Omar pleaded guilty to driving without a license, paid a fine and was immediately released. Ms. Yi said that without the sanctuary policy in effect he might have been turned over to the immigration authorities.
So...it wasn’t just “hanging a green pine air-freshener on his rearview mirror,” but not having a driver’s license.
Preston struck again with “In Trump’s Immigration Policies, No Wavering From a Hard Line.”
With calls to end so-called sanctuary cities, create a deportation task force and maintain “zero tolerance for criminal aliens,” Donald J. Trump laid out a 10-point immigration plan on Wednesday in Phoenix that reverted to the tough, uncompromising talk on the issue that has powered his appeal to his strongest supporters. While he is no longer talking about immediately deporting the estimated 11 million people in the United States illegally, he also distanced himself from any notion that they could gain legal status anytime soon.
Preston again made with the scare quotes around "sanctuary cities." One can imagine the outrcry if a conservative jurisdiction abruptly decided it wouldn't recognize the federal right to an abortion as established by the Supreme Court decision Roe v. Wade, or gay marriage. But Preston remains neutral at this liberal flouting of federal law.
According to Immigration and Customs Enforcement, there are about 300 cities and towns in the United States that critics like Mr. Trump -- as well as some supporters of the practice -- have labeled “sanctuary cities.”
While there had been speculation recently that Mr. Trump might be softening on legalization, he made it clear in Phoenix that his line is as hard as ever. He said there was “one route and one route only” for immigrants in the country illegally: “to return home and apply for re-entry like everybody else.” This self-deportation option seemed to echo a similar idea by Mitt Romney, the onetime governor of Massachusetts, when he was the Republican nominee in 2012.
Alan Rappeport reported that “Trump’s Fiery Immigration Speech Draws Backlash.” The text box: “Hopes are dashed among conservative Hispanics.”

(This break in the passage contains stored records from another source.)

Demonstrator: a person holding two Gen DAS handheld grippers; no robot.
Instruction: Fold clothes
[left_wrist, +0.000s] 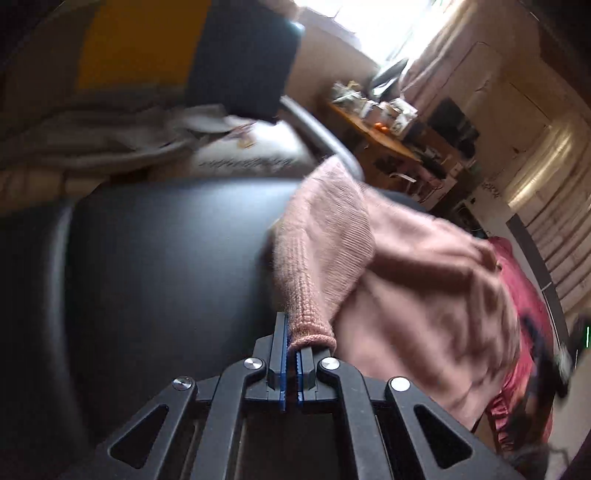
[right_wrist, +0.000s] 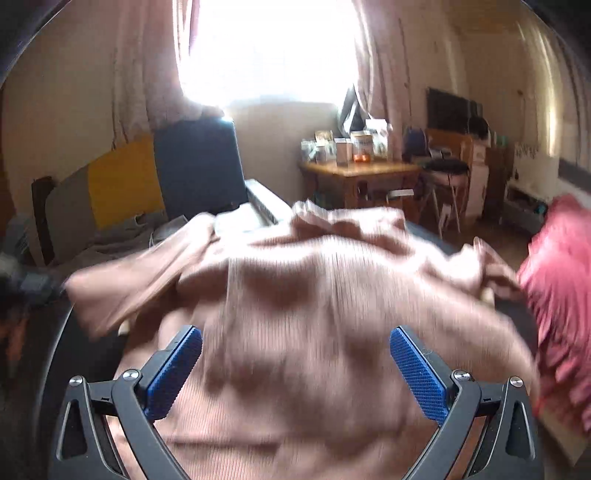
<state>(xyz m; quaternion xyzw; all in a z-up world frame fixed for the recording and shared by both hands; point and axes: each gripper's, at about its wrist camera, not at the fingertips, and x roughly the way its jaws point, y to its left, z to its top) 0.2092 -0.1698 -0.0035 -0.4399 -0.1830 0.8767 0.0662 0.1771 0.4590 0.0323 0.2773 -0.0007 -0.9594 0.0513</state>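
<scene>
The left gripper (left_wrist: 291, 347) is standing fully closed, its blue ribbed pads pinching the ribbed cuff of a dusty-pink knitted sweater (left_wrist: 399, 280); the sleeve is stretching up and away from the pads toward the far right, over a dark, smooth, matte table top (left_wrist: 166, 258); the rest of the sweater is bunching in blurred folds at the right of the left wrist view, partly covering a crimson ruffled garment (left_wrist: 524, 295) lying beyond it. In the right wrist view the right gripper (right_wrist: 295, 369) is hovering with its jaws spread wide, the blue textured pads (right_wrist: 177, 369) well apart and gripping nothing; the pink sweater (right_wrist: 303, 295) is lying crumpled beneath and between them, one sleeve trailing to the left; the crimson garment (right_wrist: 561, 295) is sitting at the right edge; a wooden side table (right_wrist: 362, 173) crowded with small boxes and jars is standing far off under a bright curtained window (right_wrist: 269, 48).
</scene>
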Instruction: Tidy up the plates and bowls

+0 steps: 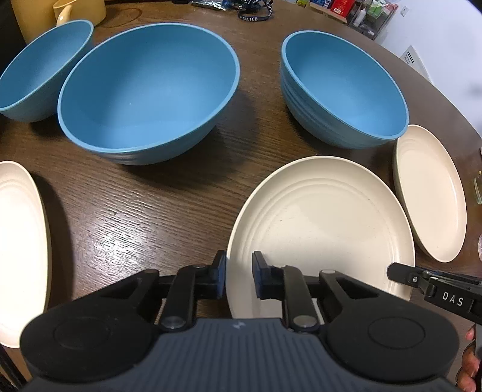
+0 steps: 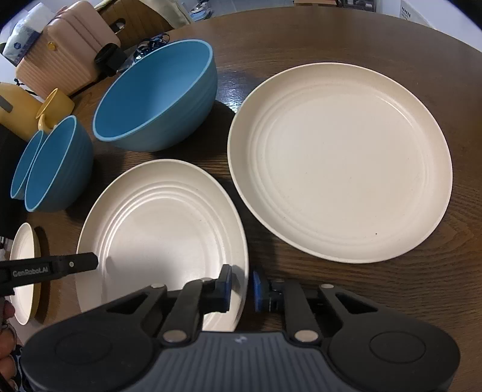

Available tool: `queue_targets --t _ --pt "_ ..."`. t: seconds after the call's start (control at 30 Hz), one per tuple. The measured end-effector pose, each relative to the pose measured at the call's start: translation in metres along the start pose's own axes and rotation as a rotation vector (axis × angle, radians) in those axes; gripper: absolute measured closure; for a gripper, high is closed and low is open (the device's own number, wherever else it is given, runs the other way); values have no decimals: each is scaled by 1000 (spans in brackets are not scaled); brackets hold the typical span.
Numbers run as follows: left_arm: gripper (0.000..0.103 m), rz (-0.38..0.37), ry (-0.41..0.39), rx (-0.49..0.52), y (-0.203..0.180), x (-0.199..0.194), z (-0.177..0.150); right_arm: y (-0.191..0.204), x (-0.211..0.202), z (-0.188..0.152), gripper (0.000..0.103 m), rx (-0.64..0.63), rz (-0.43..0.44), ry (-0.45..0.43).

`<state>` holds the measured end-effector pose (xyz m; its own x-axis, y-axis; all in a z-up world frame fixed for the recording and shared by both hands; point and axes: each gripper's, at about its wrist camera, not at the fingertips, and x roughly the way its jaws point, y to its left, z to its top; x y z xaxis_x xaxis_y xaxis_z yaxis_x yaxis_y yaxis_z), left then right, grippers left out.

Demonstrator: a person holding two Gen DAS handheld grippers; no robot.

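- I see three blue bowls (image 1: 147, 90), faintly ribbed outside.
- My cream plates (image 2: 340, 159) show concentric ridged rings.
- The table (image 1: 135, 211) is dark brown woodgrain.
- Each gripper's pads (image 1: 259, 274) are blue on black fingers.

A round, dark brown wood-grain counter (image 1: 126, 211) fills both views, its surface catching soft glare from overhead light. Beyond its far edge stands a plain white wall (image 1: 446, 27) carrying a white socket plate (image 1: 411, 55). A wire rack of coloured boxes and bottles (image 1: 361, 12) sits against that wall. On the counter's far side rest a ribbed pale pink case (image 2: 66, 45), a pale yellow jug (image 1: 63, 12) and a black lanyard (image 1: 256, 15).
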<state>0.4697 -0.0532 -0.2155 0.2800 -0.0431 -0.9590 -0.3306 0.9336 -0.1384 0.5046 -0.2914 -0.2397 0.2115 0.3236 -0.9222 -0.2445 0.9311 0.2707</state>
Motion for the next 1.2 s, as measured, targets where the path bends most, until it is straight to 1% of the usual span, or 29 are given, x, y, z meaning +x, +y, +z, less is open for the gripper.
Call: queue_targets --t 0.13,0.3,1.2 --pt "86 -3 14 -3 1 1 1 0 0 0 93 6 7 3" --pt "93 -1 22 -10 4 3 3 -1 -1 -1 93 14 6 4" --pt "94 -10 7 -7 4 -2 0 -6 -7 -6 94 38 19 -10"
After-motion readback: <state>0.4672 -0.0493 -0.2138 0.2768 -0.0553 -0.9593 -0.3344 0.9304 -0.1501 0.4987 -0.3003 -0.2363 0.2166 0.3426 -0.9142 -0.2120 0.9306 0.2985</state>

Donald J. Trump faced a backlash on Thursday from some of his top conservative Hispanic supporters, who said their hopes that he was softening his immigration policy had been dashed by his fiery speech Wednesday night, which they said was anti-immigrant.
Mr. Trump, the Republican presidential nominee, had shown signs in recent weeks that he was prepared to take a more conciliatory approach to immigrants who had entered the country illegally, dropping talk of a deportation force and instead speaking of treating those immigrants in a fair and humane fashion.
Less than two weeks ago, he held a meeting with his Hispanic advisory council in Trump Tower, leaving attendees with the impression that he was working on a new plan that included a path to citizenship.
That impression faded in Phoenix on Wednesday night.
“There was so much hope,” said Jacob Monty, a member of the Hispanic advisory council who was at the meeting with Mr. Trump. “He used us as props.”
Rappeport gave Democrats room to take advantage.
Democrats sought to press their advantage with Hispanics on Thursday, describing Mr. Trump’s remarks as offensive and racist.
This was a dark and disturbing speech,” Senator Tim Kaine, Mrs. Clinton’s running mate, said on CBS. “This is the kind of anti-immigrant language that’s always had a tiny fringe support in this country, but it was a speech that’s not worthy of a president.”
Fernanda Santos supplied a sob story from Phoenix in the form of an illegal immigrant profile. “Worker Wishes Candidate Knew of His Pride and Toil.” The text box: “’I don’t drink. I don’t steal. I go to church on Sundays.’” (Since when does the Times celebrate Christian religious practice?)
He had heard about Donald J. Trump’s trip here on the news the night before and wondered: What if I could meet him? José Enrique Camacho had so much to tell Mr. Trump, but, “if I could say only one thing,” he said, “I’d tell him about how proud I am that my children, my family, are part of this country.”